### Your assignment
Transcribe, word for word and without additions, each line below from the one containing "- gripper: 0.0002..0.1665" through the one containing "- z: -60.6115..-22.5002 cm", both ends included.

▬▬▬

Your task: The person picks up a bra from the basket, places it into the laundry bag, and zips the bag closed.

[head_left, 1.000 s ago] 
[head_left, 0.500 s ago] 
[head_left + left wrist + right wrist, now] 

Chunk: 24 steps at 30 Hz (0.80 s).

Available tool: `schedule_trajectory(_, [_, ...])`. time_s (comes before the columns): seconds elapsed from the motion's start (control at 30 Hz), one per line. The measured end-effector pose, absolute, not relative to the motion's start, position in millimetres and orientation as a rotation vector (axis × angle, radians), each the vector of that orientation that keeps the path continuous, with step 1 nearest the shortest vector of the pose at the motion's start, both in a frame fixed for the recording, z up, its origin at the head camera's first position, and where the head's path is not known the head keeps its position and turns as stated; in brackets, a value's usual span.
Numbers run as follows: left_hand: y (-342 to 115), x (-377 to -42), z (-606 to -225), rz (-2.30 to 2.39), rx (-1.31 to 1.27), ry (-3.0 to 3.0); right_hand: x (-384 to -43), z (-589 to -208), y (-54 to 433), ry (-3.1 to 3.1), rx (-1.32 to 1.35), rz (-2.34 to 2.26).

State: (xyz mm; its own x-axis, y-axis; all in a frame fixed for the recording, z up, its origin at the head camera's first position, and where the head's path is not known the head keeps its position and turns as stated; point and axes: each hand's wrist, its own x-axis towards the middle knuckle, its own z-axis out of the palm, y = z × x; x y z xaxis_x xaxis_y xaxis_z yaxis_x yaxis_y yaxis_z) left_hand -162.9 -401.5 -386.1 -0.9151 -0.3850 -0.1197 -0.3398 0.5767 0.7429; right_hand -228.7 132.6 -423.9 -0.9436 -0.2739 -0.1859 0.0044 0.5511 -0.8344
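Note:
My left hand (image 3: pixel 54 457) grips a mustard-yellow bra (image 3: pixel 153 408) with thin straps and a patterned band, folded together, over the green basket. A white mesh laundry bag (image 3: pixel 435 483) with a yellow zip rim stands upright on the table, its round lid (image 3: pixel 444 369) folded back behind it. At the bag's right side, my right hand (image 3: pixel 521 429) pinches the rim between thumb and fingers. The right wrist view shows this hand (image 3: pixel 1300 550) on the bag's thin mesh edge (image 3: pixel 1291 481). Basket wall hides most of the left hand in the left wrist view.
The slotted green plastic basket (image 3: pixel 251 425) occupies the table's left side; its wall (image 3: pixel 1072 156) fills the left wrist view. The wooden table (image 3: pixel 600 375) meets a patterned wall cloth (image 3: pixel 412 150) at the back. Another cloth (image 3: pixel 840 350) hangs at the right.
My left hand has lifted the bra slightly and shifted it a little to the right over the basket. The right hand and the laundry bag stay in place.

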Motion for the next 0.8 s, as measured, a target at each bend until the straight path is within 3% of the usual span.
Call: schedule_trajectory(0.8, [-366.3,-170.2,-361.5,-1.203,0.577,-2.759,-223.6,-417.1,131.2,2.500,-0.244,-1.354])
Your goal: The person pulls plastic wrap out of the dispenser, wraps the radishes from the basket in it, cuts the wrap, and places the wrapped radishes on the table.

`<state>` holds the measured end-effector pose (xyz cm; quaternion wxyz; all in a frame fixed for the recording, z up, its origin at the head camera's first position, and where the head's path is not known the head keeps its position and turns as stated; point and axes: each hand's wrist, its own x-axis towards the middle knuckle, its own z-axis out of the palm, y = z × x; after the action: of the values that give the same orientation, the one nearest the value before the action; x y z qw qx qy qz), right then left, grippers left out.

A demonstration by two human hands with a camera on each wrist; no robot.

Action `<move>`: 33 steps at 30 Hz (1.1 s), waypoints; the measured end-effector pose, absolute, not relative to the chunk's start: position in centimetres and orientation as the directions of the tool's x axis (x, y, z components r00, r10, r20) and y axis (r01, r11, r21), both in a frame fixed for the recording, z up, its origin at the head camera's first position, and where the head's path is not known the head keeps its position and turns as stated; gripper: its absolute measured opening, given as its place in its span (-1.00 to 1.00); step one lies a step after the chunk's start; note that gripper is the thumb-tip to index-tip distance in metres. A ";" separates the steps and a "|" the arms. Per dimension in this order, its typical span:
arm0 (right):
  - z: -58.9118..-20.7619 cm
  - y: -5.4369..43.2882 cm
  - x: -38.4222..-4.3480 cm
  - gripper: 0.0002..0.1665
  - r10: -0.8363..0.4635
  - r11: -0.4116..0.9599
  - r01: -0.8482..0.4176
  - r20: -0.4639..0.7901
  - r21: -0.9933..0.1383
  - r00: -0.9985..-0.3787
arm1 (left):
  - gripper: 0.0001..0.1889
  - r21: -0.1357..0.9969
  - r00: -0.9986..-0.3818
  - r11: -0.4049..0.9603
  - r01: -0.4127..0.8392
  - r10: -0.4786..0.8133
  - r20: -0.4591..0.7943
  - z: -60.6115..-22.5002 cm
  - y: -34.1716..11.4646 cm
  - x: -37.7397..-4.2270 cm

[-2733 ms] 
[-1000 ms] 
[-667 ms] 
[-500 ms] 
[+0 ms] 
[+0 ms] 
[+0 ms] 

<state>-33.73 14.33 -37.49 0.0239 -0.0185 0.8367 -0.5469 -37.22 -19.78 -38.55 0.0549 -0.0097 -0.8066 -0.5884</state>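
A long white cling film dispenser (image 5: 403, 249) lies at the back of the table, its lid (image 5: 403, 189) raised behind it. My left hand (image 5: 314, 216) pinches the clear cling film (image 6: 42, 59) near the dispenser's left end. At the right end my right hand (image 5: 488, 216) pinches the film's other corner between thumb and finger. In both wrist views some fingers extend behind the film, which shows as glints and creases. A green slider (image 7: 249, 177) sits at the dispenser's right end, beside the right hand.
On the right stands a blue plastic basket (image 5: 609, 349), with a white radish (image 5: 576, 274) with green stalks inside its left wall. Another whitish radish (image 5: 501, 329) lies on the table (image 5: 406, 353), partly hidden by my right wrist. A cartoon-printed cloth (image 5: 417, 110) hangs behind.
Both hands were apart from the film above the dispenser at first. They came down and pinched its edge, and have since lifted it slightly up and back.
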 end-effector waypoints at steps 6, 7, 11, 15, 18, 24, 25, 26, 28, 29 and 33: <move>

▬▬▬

### Exercise solution
  - gripper: 0.0002..0.1665
  - r10: -0.8363..0.4635
  - r11: -0.4116..0.9599
  - r01: -0.8482..0.4176
  - r20: -0.4639..0.7901
  - r21: -0.9933..0.1383
  - r00: -0.9985..-0.3787
arm1 (left):
  - gripper: 0.0001..0.1889
  - r21: -0.1357..0.9969
  - r00: -0.9986..-0.3818
  - r11: -0.4049..0.9603
  - r01: -0.4127..0.8392
  - r10: -0.4786..0.8133
  - r20: -0.4591..0.7943
  - z: -60.6115..-22.5002 cm

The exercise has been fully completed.